A man set sail for Europe on an ocean liner and found he was to share a cabin with a stranger. When he met the stranger he had serious questions about his character and decided to leave his gold watch and other valuables in the ship’s safe. “I’m afraid the man I’m rooming with might not be a very trustworthy person,” he told the one in charge. The man smiled and said, “The other man left his valuables with me for the same reason.”
I too am a recovering judgeaholic. But miraculously God is working on me, chipping off the edges, reminding me that while I look on the outward appearance, He looks on the heart.
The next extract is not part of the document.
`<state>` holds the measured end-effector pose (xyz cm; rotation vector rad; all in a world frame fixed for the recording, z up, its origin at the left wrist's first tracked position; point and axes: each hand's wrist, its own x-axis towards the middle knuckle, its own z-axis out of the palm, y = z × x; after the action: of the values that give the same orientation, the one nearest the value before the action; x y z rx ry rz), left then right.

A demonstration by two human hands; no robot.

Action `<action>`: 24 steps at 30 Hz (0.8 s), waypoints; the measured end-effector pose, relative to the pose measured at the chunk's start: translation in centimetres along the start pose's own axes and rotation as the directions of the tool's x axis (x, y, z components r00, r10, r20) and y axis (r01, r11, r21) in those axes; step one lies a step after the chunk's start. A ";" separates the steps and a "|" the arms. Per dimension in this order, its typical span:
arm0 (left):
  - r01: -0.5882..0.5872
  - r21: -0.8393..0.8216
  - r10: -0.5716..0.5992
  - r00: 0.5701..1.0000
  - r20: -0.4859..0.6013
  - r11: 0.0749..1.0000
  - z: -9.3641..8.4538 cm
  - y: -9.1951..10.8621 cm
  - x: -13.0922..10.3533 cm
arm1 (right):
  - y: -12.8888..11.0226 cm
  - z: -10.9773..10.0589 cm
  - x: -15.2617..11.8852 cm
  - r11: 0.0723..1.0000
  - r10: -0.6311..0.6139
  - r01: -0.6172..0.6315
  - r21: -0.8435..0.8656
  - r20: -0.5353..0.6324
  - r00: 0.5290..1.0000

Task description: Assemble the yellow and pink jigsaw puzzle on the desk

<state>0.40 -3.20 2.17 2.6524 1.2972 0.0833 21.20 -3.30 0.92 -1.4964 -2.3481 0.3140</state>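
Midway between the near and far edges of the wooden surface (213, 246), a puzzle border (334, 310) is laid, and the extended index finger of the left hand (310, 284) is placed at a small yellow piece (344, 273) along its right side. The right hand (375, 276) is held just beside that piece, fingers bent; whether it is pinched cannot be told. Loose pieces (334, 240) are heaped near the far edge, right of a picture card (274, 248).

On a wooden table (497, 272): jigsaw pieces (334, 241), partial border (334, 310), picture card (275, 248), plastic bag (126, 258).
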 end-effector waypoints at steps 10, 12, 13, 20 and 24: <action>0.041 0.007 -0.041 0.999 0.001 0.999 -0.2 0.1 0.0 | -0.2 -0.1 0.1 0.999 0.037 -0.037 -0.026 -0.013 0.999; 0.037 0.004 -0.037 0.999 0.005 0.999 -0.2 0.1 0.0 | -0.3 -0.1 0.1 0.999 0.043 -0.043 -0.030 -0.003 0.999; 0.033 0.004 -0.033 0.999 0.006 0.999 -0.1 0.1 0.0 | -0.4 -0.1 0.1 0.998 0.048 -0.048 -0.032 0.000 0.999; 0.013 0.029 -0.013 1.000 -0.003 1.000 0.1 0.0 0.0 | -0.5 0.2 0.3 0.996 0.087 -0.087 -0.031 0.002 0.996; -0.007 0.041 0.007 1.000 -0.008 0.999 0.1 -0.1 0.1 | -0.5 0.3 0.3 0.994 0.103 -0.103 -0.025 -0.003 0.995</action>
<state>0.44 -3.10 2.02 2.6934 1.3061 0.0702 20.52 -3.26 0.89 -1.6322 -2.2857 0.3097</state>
A month ago I sat on an airplane. My seatmate had a foul mouth and a cranky face. I smiled when I saw his funny-looking fluorescent sneakers because I’ve sometimes said, “Don’t judge a man until you’ve walked a mile in his sneakers. I took a risk, smiled and said, “How you doing?” This sparked an hour-long talk. Mostly I listened. My seatmate battled depression, had been hurt by people in a church he attended and hadn’t been back in many years. By simply listening, I gained a new friend, who later told me in an email, “I’m back in church. Like you said, the people here aren’t perfect. They’re a little broken, like me. Thanks for the talk. You have no idea what it meant.”
May God give us a profound love for those we once judged, remembering they are made in the image of God, whatever sneakers they’re wearing.